BRIEF: Set down again exactly the lines of the listing below that fall between the line holding "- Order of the" and the line holding "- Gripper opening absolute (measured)", inclusive.

DATA SHOWN:

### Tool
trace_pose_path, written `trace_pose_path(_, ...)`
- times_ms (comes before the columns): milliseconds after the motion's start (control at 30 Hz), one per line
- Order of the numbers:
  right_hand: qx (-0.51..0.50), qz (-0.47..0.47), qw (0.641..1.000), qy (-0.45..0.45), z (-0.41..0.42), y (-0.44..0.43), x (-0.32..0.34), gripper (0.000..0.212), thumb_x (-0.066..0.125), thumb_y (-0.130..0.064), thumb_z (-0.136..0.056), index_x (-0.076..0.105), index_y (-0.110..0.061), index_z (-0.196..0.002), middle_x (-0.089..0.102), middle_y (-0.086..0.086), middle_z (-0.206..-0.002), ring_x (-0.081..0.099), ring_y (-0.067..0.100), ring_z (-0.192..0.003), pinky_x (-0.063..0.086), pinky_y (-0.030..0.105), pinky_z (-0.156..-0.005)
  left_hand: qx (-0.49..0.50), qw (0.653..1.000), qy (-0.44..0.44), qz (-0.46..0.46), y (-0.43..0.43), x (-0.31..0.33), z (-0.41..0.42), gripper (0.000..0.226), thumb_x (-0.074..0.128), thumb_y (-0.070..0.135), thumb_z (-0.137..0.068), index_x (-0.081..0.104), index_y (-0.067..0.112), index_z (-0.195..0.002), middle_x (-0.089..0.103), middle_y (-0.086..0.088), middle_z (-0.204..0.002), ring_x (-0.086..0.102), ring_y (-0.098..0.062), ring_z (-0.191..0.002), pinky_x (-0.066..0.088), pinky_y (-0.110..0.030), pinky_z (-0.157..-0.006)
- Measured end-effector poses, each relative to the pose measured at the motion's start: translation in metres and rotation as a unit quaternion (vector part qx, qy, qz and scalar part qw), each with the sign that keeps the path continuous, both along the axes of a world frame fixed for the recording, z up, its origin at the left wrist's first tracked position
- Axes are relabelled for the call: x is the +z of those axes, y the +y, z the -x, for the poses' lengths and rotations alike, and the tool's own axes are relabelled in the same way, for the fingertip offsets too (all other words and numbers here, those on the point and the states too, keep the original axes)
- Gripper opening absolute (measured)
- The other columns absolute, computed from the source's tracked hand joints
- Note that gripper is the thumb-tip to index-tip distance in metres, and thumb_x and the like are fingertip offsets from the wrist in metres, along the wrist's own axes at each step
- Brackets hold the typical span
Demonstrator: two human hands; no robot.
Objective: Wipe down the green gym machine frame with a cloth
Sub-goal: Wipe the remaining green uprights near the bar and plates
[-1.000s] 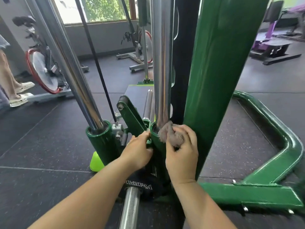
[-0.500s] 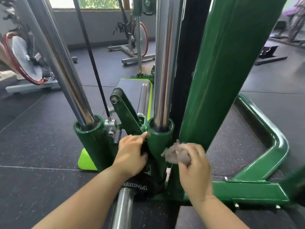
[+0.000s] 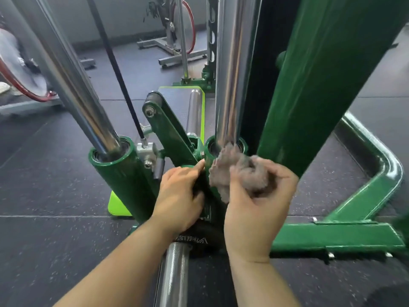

ANSWER BOX:
- Order of the numbers:
  right_hand: qx (-0.51..0.50), qz (-0.47..0.47), qw (0.641..1.000), qy (-0.45..0.45), z (-0.41..0.42), y (-0.44..0.43), x (-0.32..0.34), gripper (0.000..0.212), thumb_x (-0.066..0.125), thumb_y (-0.130..0.064), thumb_z (-0.136..0.056), index_x (-0.076..0.105), index_y (-0.110..0.061), index_z (-0.196..0.002), middle_x (-0.089..0.102), middle_y (-0.086..0.086), middle_z (-0.206..-0.002), ring_x (-0.081..0.099), ring_y (-0.067..0.100), ring_z (-0.192..0.003), pinky_x (-0.063..0.086), pinky_y (-0.030..0.105), pinky_z (-0.156..-0.005)
  left_hand: qx (-0.49..0.50), qw (0.653..1.000), qy (-0.44..0.44), qz (-0.46..0.46), y (-0.43..0.43), x (-0.31..0.33), z (-0.41..0.42), gripper (0.000..0.226), thumb_x (-0.074..0.128), thumb_y (-0.070..0.135), thumb_z (-0.137..0.068), index_x (-0.081..0.104), index_y (-0.067..0.112), index_z (-0.195..0.002), middle_x (-0.089..0.103), middle_y (-0.086..0.088), middle_z (-0.204..0.002), ring_x (-0.086..0.102), ring_y (-0.098..0.062), ring_z (-0.191..0.002), pinky_x (-0.066..0.088), pinky_y (-0.110..0.030), pinky_z (-0.157..-0.006)
- Measured end-effector poses, each relative to the pose measured at the motion's start: translation in metres and rotation as a unit quaternion (vector part qx, qy, qz and scalar part qw), each with the sign that keeps the path continuous, both along the axes of a world frame fixed for the recording, z up, its origin at the left wrist's first tracked position
- Axes are relabelled for the call: x is the +z of those axes, y the +y, z the -x, for the poses' lengths and rotations alike, and the tool's own axes are relabelled in the same way, for the fingertip offsets too (all other words and numbers here, those on the point and the states too, keep the original axes)
- Gripper opening absolute (measured)

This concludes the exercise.